Lecture 14: Midterm review guiding questions

Lecture 14: Midterm review guiding questions#

UBC 2023-24

Instructor: Varada Kolhatkar

Imports#

import os
import sys

import matplotlib.pyplot as plt
import numpy as np
import numpy.random as npr
import pandas as pd
from sklearn.compose import (
    ColumnTransformer,
    TransformedTargetRegressor,
    make_column_transformer,
)
from sklearn.dummy import DummyClassifier, DummyRegressor
from sklearn.ensemble import RandomForestRegressor
from sklearn.impute import SimpleImputer
from sklearn.linear_model import LinearRegression, LogisticRegression, Ridge, RidgeCV
from sklearn.metrics import make_scorer, mean_squared_error, r2_score
from sklearn.model_selection import cross_val_score, cross_validate, train_test_split
from sklearn.pipeline import Pipeline, make_pipeline
from sklearn.preprocessing import OneHotEncoder, OrdinalEncoder, StandardScaler
from sklearn.svm import SVC
from sklearn.tree import DecisionTreeRegressor

ML fundamentals#

What are four splits of data we have seen so far?
What are the advantages of cross-validation?
Why it’s important to look at sub-scores of cross-validation?
What is the fundamental trade-off in supervised machine learning?
What is the Golden rule in supervised machine learning?

Pros and cons of different ML models#

Decision trees
KNNs, SVM RBFs
Linear models
Random forests
LGBM, CatBoost
Stacking, averaging

Preprocessing#

Let’s bring back our quiz2 grades toy dataset.

grades_df = pd.read_csv('data/quiz2-grade-toy-col-transformer.csv')
grades_df.head()

	enjoy_course	ml_experience	major	class_attendance	university_years	lab1	lab2	lab3	lab4	quiz1	quiz2
0	yes	1	Computer Science	Excellent	3	92	93.0	84	91	92	A+
1	yes	1	Mechanical Engineering	Average	2	94	90.0	80	83	91	not A+
2	yes	0	Mathematics	Poor	3	78	85.0	83	80	80	not A+
3	no	0	Mathematics	Excellent	3	91	NaN	92	91	89	A+
4	yes	0	Psychology	Good	4	77	83.0	90	92	85	A+

X, y = grades_df.drop(columns=['quiz2']), grades_df['quiz2']

numeric_feats = ["university_years", "lab1", "lab3", "lab4", "quiz1"]  # apply scaling
categorical_feats = ["major"]  # apply one-hot encoding
passthrough_feats = ["ml_experience"]  # do not apply any transformation
drop_feats = [
    "lab2",
    "class_attendance",
    "enjoy_course",
]  # do not include these features in modeling

What’s the difference between sklearn estimators and transformers?
Can you think of a better way to impute missing values compared to SimpleImputer?

One-hot encoding#

What’s the purpose of the following arguments of one-hot encoding?
- handle_unknown=”ignore”
- sparse=False
- drop=”if_binary”
How do you deal with categorical features with only two possible categories?

Ordinal encoding#

What’s the difference between ordinal encoding and one-hot encoding?
What happens if we do not order the categories when we apply ordinal encoding?

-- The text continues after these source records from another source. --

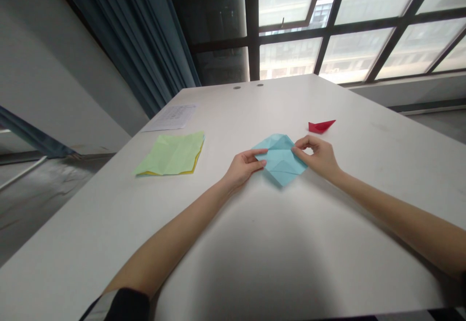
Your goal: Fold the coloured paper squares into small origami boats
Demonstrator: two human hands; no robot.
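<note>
A light blue sheet of paper (282, 166), creased and partly folded, is held between my two hands over the white table. My left hand (245, 166) grips its left corner, with fingers above and below the edge. At the upper right edge, my right hand (318, 155) pinches the paper between thumb and forefinger. One corner of the paper points down toward me, and a flap stands up along the far side. Just beyond my right hand lies a small red folded paper boat (322, 126).
To the left on the table (233, 117) lies a stack of coloured paper (174, 153), green on top with yellow beneath. A printed white sheet (171, 118) is behind it. Two round holes mark the far edge, before a window (291, 51) and blue curtain (145, 34).
</note>
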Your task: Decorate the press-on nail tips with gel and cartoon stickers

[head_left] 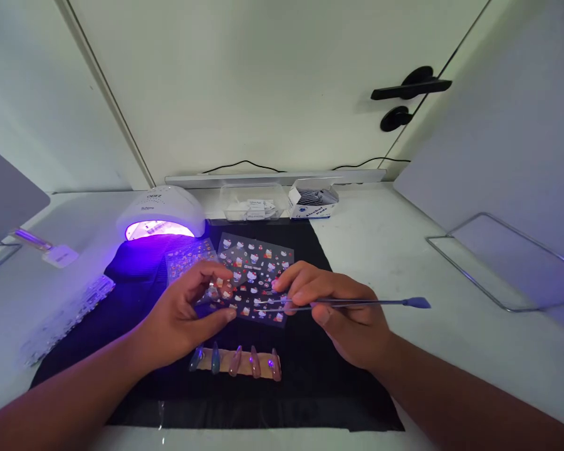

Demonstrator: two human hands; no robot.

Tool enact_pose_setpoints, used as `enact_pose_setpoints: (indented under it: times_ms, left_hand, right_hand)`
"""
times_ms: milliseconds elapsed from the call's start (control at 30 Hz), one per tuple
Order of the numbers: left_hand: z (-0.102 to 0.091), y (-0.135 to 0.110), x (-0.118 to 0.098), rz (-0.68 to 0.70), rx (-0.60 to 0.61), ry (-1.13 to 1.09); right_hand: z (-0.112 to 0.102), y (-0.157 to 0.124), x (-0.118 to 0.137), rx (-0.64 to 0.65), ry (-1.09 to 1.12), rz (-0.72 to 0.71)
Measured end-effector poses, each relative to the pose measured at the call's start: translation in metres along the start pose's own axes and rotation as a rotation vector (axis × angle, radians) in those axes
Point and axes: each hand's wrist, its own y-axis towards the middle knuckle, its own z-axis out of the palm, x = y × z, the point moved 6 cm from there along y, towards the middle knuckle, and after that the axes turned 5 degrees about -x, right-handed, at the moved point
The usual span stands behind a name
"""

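Observation:
Between the fingers of my right hand point(341, 307) is a pair of thin metal tweezers point(366, 303), its slim points reaching left over a clear sticker sheet point(267, 275) with small cat-face stickers. My left hand point(188, 307) curls around the left edge of that sheet, thumb low and fingers above; the exact grip is partly hidden. A second, smaller-patterned sticker sheet point(188, 255) lies behind my left hand. Nearer to me, several glossy false nails point(235, 362), bluish at the left and pinkish at the right, stand in a row on a tan strip point(265, 363).
A white nail lamp point(169, 203) glows violet at the back left. Behind the black mat point(305, 391) are a clear plastic box point(235, 203) with packets and an alcohol pad box point(314, 203). Clear nail tips point(75, 307) lie left. A wire frame point(484, 263) projects at the right.

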Motion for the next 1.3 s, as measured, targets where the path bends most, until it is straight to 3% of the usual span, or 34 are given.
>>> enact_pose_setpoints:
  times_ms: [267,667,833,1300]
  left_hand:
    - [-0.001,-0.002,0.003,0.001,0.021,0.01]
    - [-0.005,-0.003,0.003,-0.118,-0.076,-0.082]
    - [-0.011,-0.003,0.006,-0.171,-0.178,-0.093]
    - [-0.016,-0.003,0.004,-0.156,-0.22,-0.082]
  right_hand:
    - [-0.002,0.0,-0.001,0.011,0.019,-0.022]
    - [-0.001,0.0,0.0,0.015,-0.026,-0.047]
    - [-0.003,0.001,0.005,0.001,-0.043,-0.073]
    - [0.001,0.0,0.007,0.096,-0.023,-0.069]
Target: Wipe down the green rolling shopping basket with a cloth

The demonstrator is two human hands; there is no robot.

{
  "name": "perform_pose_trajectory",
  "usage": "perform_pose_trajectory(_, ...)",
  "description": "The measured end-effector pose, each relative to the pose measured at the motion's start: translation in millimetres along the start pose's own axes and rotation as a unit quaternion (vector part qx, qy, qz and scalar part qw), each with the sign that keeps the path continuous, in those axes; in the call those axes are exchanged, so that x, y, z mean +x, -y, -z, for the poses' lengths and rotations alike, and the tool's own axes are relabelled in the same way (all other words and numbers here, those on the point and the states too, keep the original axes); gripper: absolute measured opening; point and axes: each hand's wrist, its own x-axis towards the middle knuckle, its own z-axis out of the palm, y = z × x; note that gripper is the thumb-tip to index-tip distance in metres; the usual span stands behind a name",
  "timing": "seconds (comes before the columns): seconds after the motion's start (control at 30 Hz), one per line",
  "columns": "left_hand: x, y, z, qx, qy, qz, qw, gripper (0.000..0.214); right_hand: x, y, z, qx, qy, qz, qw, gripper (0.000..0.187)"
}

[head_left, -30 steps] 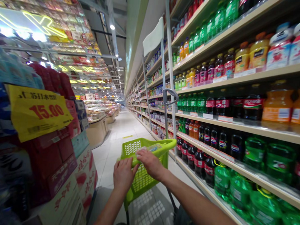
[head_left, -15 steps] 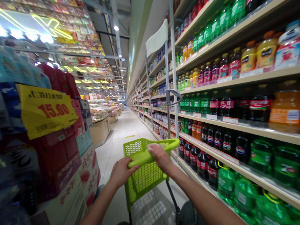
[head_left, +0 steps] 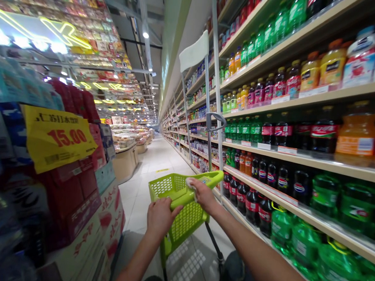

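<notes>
The person stands in a supermarket aisle behind a green shopping cart (head_left: 179, 205), a small trolley with a perforated plastic basket. The left hand (head_left: 160, 216) sits on the near end of the cart's handle bar (head_left: 201, 188), fingers curled over it in a closed grip. The right hand (head_left: 203, 194) lies further along the same bar, fingers folded over it and over a small pale item (head_left: 190, 183) pinned against the bar; what that item is cannot be told, as it is mostly covered. The cart stands on the tiled floor (head_left: 149, 163) directly ahead of the person, just beside the drinks shelving (head_left: 297, 156) on the right, and near the stacked red cartons (head_left: 81, 194) bearing a yellow price sign (head_left: 56, 138) on the left. The basket interior is largely hidden from this angle; no goods can be confirmed in it.

Assessment: the step in hand is steering the cart along the aisle, with both hands committed to the bar. The cart is angled slightly towards the shelving. A further move forward calls for an even two-handed push, with enough correction to keep the right front corner off the lower shelf edge and its bottles (head_left: 259, 202), while holding clearance from the carton stack.
</notes>
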Motion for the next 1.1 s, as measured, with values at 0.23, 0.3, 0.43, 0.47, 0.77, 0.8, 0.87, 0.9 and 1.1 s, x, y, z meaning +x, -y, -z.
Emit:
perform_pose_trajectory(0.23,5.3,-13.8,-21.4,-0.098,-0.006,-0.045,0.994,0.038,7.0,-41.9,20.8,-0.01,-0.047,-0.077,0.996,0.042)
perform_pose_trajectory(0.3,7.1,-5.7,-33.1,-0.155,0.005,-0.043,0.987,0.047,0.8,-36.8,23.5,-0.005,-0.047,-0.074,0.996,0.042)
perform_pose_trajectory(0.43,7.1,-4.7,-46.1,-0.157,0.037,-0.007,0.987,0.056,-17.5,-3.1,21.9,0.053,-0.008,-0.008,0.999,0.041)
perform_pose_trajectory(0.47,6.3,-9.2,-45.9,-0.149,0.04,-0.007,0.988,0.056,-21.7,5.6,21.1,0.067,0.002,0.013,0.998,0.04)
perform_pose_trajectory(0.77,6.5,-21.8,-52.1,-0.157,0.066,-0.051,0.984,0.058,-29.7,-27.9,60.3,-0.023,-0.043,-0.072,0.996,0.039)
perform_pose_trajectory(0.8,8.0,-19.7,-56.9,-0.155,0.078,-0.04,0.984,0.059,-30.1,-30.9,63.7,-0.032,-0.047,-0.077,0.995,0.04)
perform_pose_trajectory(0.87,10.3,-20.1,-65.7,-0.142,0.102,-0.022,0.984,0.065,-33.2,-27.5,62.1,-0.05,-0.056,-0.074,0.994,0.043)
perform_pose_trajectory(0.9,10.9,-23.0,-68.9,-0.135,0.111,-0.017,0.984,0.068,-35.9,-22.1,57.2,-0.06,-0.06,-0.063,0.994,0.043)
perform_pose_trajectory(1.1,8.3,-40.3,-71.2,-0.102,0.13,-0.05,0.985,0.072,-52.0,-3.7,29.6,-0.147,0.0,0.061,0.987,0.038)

Does it matter if we order the categories in ascending or descending order?
What would happen if an unknown category shows up during validation or test time during ordinal encoding? For example, for class_attendance feature what if a category called “super poor” shows up?

OHE vs. ordinal encoding#

Since enjoy_course feature is binary you decide to apply one-hot encoding with drop="if_binary". Your friend decide to apply ordinal encoding on it. Will it make any difference in the transformed data?

ohe = OneHotEncoder(drop="if_binary", sparse_output=False)
ohe_encoded = ohe.fit_transform(grades_df[['enjoy_course']]).ravel()

oe = OrdinalEncoder()
oe_encoded = oe.fit_transform(grades_df[['enjoy_course']]).ravel()

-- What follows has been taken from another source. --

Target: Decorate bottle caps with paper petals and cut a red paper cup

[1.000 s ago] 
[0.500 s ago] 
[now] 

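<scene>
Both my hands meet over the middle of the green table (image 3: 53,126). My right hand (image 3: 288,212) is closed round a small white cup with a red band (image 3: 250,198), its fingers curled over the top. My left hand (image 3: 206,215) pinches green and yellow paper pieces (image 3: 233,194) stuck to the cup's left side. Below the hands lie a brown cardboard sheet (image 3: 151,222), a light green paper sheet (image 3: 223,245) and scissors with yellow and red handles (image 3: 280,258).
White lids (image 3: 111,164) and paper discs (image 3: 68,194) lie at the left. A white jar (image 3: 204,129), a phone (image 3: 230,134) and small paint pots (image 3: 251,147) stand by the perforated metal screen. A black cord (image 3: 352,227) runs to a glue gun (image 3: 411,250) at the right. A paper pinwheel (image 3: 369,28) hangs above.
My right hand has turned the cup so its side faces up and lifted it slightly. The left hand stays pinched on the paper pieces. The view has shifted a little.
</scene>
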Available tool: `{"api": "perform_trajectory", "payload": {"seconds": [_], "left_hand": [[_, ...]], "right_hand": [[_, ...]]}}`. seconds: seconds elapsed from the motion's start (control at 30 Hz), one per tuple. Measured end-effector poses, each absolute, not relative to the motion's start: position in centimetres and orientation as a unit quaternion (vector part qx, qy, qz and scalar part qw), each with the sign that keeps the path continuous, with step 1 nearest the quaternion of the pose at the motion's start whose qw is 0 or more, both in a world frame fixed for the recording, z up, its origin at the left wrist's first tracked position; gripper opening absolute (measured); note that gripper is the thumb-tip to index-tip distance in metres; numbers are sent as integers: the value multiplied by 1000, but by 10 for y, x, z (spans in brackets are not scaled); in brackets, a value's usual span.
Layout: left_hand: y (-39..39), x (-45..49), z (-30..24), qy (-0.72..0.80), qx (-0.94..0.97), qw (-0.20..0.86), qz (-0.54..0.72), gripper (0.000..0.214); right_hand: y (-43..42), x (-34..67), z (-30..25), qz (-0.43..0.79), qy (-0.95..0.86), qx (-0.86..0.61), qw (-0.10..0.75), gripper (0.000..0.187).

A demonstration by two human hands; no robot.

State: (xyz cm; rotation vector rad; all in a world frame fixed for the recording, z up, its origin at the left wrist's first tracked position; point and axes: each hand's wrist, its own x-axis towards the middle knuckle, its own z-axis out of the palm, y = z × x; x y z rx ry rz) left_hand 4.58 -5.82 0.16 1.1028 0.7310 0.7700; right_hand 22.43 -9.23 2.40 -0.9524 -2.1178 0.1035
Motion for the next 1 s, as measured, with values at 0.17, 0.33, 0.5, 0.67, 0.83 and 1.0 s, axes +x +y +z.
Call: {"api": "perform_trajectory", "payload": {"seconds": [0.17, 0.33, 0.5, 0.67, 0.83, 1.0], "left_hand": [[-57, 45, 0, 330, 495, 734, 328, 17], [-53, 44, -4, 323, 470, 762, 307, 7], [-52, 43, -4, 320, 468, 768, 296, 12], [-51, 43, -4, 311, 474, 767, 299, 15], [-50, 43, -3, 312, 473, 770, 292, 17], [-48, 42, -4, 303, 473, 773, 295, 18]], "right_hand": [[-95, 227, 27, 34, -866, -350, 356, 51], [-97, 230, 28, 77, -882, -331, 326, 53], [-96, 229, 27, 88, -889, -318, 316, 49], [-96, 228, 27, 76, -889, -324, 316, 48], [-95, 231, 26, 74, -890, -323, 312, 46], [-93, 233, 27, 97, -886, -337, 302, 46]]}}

data = { "oe_encoded": oe_encoded, 
         "ohe_encoded": ohe_encoded}
pd.DataFrame(data)

	oe_encoded	ohe_encoded
0	1.0	1.0
1	1.0	1.0
2	1.0	1.0
3	0.0	0.0
4	1.0	1.0
5	0.0	0.0
6	1.0	1.0
7	0.0	0.0
8	0.0	0.0
9	1.0	1.0
10	1.0	1.0
11	1.0	1.0
12	1.0	1.0
13	1.0	1.0
14	0.0	0.0
15	0.0	0.0
16	1.0	1.0
17	1.0	1.0
18	0.0	0.0
19	0.0	0.0
20	1.0	1.0

In what scenarios it’s OK to break the golden rule?
What are possible ways to deal with categorical columns with large number of categories?
In what scenarios you’ll not include a feature in your model even if it’s a good predictor?

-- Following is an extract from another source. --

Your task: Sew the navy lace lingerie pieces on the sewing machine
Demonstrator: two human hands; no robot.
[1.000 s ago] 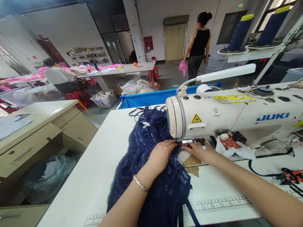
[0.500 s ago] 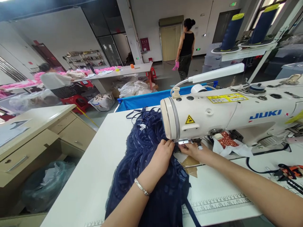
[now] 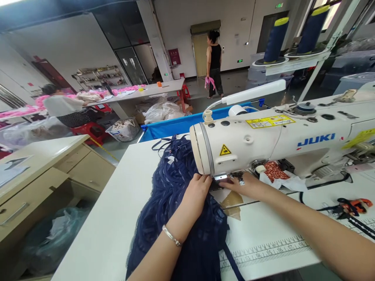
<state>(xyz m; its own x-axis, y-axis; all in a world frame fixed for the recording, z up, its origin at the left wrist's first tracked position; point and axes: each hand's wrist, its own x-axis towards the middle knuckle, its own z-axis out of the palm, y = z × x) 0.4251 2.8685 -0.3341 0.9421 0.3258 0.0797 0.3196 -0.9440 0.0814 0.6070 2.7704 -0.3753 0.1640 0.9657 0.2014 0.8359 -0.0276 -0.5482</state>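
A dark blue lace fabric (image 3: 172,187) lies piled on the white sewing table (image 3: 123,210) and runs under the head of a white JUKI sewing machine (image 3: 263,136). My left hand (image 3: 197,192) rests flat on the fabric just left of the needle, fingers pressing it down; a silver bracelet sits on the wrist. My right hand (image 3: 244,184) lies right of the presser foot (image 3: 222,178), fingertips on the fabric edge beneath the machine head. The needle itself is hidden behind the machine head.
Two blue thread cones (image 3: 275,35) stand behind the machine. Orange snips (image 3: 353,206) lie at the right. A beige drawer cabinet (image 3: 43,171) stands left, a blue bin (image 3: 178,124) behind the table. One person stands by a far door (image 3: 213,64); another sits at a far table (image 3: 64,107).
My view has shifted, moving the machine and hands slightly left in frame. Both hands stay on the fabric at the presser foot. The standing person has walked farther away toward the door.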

What’s the problem with calling fit_transform on the test data in the context of CountVectorizer?
Do we need to scale after applying bag-of-words representation?

Hyperparameter optimization#

What makes hyperparameter optimization a hard problem?
What are two different tools provided by sklearn for hyperparameter optimization?
What is optimization bias?

Evaluation metrics#

Why accuracy is not always enough?
Why it’s useful to get prediction probabilities?
In what scenarios do you care more about precision or recall?
What’s the main difference between AP score and F1 score?
What are advantages of RMSE or MAPE over MSE?

Ensembles#

How does a random forest model inject randomness in the model?
What’s the difference between random forests and gradient boosted trees?
Why do we need averaging or stacking?
What are the benefits of stacking over averaging?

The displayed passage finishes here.